A fundamental task of language acquisition is to extract abstract algebraic rules. Three experiments show that 7-month-old infants attend longer to sentences with unfamiliar structures than to sentences with familiar structures. The design of the artificial language task used in these experiments ensured that this discrimination could not be performed by counting, by a system that is sensitive only to transitional probabilities, or by a popular class of simple neural network models. Instead, these results suggest that infants can represent, extract, and generalize abstract algebraic rules.
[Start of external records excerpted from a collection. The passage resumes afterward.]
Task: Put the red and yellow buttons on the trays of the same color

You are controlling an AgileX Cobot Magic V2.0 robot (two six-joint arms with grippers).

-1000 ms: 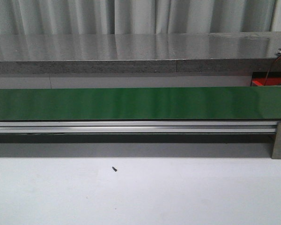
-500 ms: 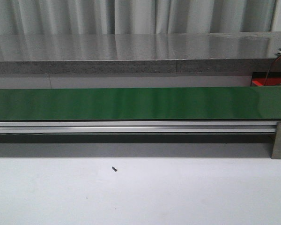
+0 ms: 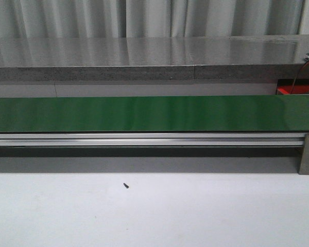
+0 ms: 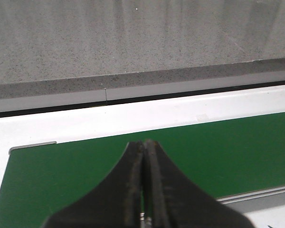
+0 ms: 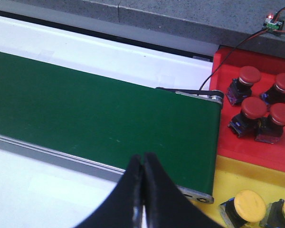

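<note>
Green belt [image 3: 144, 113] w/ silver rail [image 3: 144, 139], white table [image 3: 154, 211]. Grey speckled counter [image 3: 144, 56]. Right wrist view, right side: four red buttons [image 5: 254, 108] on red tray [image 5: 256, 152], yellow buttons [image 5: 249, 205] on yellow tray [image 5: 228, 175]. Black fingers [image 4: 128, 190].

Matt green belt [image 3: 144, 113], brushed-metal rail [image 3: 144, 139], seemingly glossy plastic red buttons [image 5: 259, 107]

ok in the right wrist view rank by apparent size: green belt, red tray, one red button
1. green belt, covers most of the view
2. red tray, only partly in frame
3. red button, smallest; the four red ones look about alike
</note>
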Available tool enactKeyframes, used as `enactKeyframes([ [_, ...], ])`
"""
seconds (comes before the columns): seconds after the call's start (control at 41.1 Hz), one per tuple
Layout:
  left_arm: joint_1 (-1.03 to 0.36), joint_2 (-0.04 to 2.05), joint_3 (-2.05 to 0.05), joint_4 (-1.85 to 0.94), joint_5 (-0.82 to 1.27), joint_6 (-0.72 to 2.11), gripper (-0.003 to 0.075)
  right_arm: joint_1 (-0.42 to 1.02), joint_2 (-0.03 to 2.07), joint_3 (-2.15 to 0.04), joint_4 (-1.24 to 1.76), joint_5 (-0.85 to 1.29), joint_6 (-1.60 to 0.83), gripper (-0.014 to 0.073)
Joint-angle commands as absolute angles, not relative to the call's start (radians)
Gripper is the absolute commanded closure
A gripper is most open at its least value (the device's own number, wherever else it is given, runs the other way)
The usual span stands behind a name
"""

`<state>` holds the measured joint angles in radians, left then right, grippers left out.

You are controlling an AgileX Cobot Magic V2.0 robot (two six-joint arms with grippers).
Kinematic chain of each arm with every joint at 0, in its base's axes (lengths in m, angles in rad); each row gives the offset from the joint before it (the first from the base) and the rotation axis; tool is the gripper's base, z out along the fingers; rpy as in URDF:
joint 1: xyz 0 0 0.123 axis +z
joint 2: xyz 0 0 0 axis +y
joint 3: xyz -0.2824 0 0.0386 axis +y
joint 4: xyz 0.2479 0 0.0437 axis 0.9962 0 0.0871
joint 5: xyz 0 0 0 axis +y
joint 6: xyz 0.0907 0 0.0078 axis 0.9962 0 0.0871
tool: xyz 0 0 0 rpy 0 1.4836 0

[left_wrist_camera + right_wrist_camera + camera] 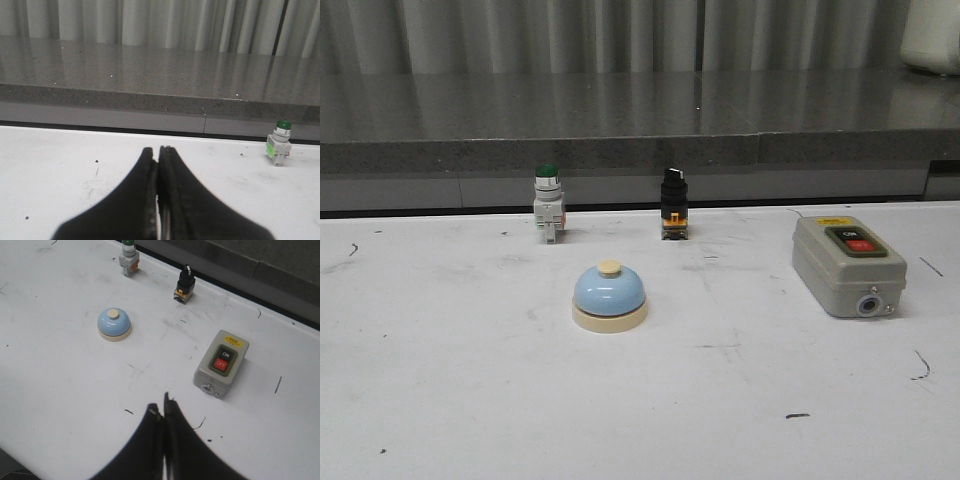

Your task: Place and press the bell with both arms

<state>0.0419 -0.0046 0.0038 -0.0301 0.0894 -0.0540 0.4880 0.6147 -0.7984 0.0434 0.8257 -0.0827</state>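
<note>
The light-blue dome bell [609, 297] with cream base and cream knob stands upright on the white table near its middle. It also shows in the right wrist view [114, 324]. Neither arm shows in the front view. My left gripper [158, 149] is shut and empty, low over bare table; the bell is out of its view. My right gripper [162, 407] is shut and empty, held high above the table, well short of the bell.
A green-capped push button [548, 203] and a black selector switch [673, 204] stand at the table's back edge. A grey on/off switch box [847, 265] lies at the right. A grey counter ledge [640, 120] runs behind the table.
</note>
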Motion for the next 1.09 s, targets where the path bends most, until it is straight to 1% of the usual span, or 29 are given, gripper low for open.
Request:
enactKeyframes([
  [0.0,0.04,-0.022,0.028,-0.032,0.0,-0.062,0.074,0.479,0.599,-0.809,0.031,0.748,-0.081,0.0662],
  [0.122,0.04,-0.022,0.028,-0.032,0.0,-0.062,0.074,0.389,0.51,-0.707,0.0,0.635,-0.081,0.0662],
  [0.267,0.04,-0.022,0.028,-0.032,0.0,-0.062,0.074,0.229,0.312,-0.483,-0.013,0.408,-0.081,0.0662],
  [0.413,0.04,-0.022,0.028,-0.032,0.0,-0.062,0.074,0.122,0.128,-0.271,-0.012,0.243,-0.081,0.0662],
  [0.559,0.04,-0.022,0.028,-0.032,0.0,-0.062,0.074,0.069,0.022,-0.116,-0.012,0.113,-0.081,0.0662],
  [0.754,0.04,-0.022,0.028,-0.032,0.0,-0.062,0.074,0.029,-0.027,0.02,-0.011,-0.038,-0.081,0.0662],
  [0.9,0.04,-0.022,0.028,-0.032,0.0,-0.062,0.074,0.023,-0.027,0.021,-0.008,-0.04,-0.081,0.0662],
  [1.07,0.04,-0.022,0.028,-0.032,0.0,-0.062,0.074,0.023,-0.027,0.021,0.079,-0.041,-0.078,0.0662],
])
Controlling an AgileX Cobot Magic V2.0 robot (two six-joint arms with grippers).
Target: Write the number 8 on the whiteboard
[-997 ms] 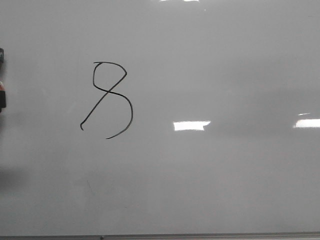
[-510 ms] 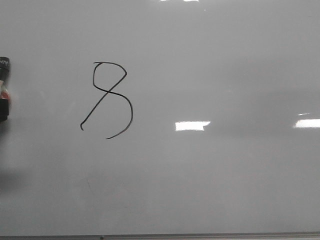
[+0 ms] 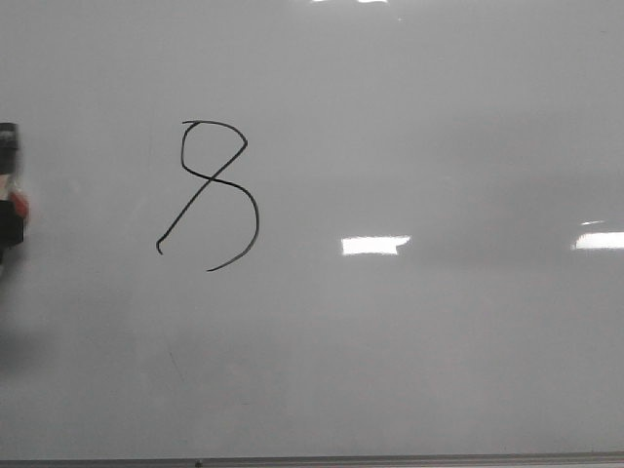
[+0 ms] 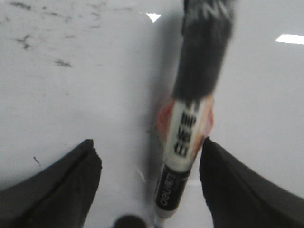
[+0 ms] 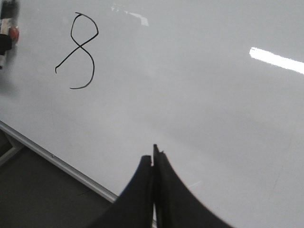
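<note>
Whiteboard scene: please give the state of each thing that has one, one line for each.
number 8: drawn in black, lower loop not closed.
whiteboard: glossy, light reflections, faint grey smudges in the left wrist view.
marker: lies between the open fingers of the left gripper; blurred, grip unclear.
right gripper: fingers pressed together, holding nothing.

Whiteboard (image 3: 439, 127) lies open — only marker (image 3: 9, 195) at left edge.

Front view square on the whiteboard (image 3: 439, 117), close; left wrist view nearer still, over marker (image 4: 183, 142); right wrist view oblique, farther; 8 (image 3: 210, 195) shared with front.
</note>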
What learning mechanisms are available to infants on the cusp of language learning? One learning mechanism that young infants can exploit is statistical in nature. For example, Saffran et al. (1) found that the looking behaviors of 8-month-old infants indicated a sensitivity to statistical information inherent in sequences of speech sounds produced in an artificial language—for example, transitional probabilities, which are estimates of how likely one item is to follow another. In the corpus of sentences “The boy loves apples. The boy loves oranges.” the transitional probability between the words “the” and “boy” is 1.0 but the transitional probability between the words “loves” and “apples” is 1/2 = 0.5.

It has been suggested that mechanisms that track statistical information, or connectionist models that rely on similar sorts of information [for example, the simple recurrent network (SRN) (2)], may suffice for language learning (3). The alternative possibility considered here is that children might possess at least two learning mechanisms, one for learning statistical information and another for learning “algebraic” rules (4)—open-ended abstract relationships for which we can substitute arbitrary items. For instance, we can substitute any value of x into the equation y = x + 2. Similarly, if we know that in English a sentence can be formed by concatenating any plural noun phrase with any verb phrase with plural agreement, then as soon as we discover that “the three blickets” is a well-formed plural noun phrase and that “reminded Sam of Tibetan art” is a well-formed verb phrase with plural agreement, we can infer that “The three blickets reminded Sam of Tibetan art.” is a well-formed sentence.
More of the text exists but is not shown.